Data excerpts:
§

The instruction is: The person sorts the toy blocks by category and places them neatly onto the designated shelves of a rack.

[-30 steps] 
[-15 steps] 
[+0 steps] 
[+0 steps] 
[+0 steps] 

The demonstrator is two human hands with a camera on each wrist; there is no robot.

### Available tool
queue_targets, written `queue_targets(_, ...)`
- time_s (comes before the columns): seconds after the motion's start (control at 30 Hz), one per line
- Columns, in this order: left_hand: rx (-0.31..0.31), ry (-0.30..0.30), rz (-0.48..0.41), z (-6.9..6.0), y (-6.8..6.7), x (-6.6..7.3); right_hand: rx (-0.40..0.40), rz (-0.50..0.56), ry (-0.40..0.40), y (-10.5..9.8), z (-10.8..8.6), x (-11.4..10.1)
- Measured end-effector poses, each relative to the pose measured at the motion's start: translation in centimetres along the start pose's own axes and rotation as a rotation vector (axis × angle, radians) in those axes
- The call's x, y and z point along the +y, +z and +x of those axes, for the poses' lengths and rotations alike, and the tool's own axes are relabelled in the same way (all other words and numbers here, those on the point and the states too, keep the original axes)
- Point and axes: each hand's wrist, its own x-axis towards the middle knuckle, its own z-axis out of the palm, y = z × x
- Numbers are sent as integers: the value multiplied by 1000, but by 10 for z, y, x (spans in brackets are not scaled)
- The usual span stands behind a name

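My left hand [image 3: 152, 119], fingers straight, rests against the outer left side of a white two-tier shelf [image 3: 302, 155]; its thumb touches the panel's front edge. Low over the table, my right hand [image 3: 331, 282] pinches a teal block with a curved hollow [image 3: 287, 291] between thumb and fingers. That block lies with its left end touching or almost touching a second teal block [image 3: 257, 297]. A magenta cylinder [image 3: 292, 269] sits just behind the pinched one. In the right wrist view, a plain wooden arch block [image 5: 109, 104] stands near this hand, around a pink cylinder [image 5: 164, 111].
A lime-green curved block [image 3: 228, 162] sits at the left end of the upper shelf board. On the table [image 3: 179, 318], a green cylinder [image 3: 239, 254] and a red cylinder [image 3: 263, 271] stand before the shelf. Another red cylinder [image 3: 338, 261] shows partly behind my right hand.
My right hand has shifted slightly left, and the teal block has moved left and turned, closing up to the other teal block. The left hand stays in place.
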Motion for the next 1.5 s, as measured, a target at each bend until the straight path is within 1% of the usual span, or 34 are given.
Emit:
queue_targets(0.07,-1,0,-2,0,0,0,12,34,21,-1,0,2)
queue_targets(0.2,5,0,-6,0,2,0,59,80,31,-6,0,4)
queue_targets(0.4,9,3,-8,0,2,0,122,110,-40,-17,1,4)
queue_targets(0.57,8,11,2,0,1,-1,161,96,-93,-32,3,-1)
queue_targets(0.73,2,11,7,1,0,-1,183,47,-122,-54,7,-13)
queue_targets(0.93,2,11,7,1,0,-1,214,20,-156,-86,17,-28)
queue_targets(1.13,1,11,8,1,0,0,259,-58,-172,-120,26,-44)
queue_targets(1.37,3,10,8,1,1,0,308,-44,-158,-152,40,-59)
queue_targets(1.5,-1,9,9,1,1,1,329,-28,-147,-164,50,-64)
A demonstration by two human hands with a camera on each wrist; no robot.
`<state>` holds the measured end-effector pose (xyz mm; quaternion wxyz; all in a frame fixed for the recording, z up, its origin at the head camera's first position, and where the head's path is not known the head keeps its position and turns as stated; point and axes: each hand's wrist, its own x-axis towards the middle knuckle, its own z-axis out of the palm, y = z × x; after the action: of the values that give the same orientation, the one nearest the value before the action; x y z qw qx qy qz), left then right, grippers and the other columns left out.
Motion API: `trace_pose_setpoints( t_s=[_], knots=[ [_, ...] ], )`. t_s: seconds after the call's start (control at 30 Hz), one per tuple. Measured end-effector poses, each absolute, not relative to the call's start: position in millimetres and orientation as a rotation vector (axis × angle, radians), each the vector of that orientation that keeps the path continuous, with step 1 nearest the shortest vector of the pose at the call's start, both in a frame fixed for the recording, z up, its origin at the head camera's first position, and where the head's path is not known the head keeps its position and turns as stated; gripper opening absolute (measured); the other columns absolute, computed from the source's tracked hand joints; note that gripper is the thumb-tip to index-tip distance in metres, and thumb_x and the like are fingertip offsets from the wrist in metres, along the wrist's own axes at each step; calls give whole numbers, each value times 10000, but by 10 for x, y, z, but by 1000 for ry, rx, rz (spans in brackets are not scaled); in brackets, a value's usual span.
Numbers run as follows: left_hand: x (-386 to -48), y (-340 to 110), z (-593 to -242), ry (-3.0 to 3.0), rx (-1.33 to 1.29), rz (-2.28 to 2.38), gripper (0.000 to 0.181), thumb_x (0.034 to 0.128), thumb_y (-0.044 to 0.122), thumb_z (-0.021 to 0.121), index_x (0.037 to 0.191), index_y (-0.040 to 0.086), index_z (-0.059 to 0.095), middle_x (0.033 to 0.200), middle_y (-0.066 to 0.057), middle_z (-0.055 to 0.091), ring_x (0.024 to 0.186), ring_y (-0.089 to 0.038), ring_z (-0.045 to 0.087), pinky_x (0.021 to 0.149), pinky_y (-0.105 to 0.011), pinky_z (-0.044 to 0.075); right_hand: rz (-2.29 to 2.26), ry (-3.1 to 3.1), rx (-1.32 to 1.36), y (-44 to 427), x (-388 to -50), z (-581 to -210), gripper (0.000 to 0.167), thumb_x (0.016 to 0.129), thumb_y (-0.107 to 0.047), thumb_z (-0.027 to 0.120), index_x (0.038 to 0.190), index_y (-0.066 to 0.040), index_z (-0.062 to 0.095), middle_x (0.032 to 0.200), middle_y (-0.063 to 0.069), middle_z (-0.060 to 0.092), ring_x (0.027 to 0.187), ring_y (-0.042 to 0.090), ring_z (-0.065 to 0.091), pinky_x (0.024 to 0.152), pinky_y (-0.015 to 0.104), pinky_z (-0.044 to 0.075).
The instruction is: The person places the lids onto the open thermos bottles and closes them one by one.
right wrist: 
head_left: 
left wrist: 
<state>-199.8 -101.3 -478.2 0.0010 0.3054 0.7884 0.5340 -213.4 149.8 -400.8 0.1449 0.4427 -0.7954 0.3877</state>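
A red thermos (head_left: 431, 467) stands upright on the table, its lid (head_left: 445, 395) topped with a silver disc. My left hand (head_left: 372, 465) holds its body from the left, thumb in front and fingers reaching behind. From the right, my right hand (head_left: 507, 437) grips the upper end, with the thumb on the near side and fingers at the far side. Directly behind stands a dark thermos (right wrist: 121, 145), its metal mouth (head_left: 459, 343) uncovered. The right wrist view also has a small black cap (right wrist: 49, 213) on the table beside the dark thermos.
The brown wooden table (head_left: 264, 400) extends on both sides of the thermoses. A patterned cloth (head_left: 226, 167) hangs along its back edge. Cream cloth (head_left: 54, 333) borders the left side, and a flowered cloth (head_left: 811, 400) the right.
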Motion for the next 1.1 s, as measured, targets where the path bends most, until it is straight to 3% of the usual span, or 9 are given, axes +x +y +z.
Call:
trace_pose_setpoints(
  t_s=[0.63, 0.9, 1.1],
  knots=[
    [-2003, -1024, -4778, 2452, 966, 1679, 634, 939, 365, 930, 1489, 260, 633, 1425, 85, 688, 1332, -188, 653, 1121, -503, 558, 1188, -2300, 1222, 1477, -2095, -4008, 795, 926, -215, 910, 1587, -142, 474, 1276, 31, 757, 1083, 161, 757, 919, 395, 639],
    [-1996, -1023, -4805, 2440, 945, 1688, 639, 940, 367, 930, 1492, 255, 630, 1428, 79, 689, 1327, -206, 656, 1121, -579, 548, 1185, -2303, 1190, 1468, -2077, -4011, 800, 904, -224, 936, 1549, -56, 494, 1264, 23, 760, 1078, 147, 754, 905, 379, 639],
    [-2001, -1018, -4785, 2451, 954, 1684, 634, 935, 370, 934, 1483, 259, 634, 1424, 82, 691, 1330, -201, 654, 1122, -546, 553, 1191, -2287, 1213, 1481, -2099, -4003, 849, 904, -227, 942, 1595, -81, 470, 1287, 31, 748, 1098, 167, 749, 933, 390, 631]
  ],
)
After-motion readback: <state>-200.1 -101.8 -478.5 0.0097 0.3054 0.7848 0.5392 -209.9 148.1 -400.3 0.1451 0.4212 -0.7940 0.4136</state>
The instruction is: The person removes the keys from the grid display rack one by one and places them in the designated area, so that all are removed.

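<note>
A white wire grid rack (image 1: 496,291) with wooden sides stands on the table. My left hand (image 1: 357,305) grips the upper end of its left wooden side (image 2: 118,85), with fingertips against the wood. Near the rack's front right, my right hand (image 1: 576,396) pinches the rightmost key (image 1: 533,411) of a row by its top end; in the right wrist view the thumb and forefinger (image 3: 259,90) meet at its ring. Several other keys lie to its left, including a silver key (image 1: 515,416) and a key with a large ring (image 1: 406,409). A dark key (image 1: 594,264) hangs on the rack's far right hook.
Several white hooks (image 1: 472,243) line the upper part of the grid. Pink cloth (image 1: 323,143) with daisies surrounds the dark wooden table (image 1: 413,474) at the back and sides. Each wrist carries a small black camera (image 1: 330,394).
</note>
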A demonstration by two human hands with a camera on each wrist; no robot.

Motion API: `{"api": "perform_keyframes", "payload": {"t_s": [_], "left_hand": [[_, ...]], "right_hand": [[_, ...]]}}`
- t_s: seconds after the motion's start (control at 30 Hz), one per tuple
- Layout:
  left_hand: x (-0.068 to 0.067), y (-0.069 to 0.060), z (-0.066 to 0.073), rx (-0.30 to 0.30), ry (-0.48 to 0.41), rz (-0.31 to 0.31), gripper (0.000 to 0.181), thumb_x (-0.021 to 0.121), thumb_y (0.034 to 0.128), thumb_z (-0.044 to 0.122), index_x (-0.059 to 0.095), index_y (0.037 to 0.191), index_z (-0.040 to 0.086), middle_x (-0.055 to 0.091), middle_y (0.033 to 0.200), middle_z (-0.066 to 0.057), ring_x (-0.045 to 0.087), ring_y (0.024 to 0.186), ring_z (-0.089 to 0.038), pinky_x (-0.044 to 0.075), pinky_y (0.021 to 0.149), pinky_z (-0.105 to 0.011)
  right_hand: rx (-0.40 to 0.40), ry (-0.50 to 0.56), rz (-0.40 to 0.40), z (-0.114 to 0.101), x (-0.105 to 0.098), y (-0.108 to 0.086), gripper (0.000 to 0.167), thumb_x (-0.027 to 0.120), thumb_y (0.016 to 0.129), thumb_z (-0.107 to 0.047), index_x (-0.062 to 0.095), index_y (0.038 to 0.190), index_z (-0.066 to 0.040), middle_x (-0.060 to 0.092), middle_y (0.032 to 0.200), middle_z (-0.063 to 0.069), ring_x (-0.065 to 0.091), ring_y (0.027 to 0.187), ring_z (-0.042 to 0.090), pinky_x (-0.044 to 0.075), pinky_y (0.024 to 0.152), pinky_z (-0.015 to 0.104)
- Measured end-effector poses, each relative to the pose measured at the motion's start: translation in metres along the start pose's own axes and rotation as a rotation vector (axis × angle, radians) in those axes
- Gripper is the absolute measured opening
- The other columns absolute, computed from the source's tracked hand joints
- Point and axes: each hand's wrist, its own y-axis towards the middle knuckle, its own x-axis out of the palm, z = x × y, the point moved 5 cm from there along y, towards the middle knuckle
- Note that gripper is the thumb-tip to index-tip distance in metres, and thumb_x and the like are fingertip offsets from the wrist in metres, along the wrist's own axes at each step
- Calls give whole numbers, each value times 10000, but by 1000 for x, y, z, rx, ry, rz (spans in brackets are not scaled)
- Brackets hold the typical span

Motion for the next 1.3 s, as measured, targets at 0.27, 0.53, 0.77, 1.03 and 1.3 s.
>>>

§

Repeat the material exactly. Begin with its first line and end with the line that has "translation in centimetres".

Solution to the exercise:
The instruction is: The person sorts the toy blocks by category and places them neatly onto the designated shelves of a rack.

[-30 steps] 
[-15 steps] 
[+0 steps] 
[+0 steps] 
[+0 steps] 

The demonstrator is two human hands with a camera on each wrist; there is no robot.

### Available tool
queue_targets, written `queue_targets(_, ...)`
- time_s (comes before the columns): seconds after the motion's start (control at 30 Hz), one per line
- Columns, in this order: left_hand: rx (-0.31..0.31), ry (-0.30..0.30), rz (-0.48..0.41), z (-6.9..6.0), y (-6.8..6.7), x (-6.6..7.3); right_hand: rx (-0.40..0.40), rz (-0.50..0.56), ry (-0.40..0.40), y (-10.5..9.8), z (-10.8..8.6), x (-11.4..10.1)
- Measured end-effector poses, each relative to the pose measured at the motion's start: translation in centimetres along the start pose's own axes and rotation as a rotation vector (axis × angle, radians) in those axes

The answer to this exercise is complete.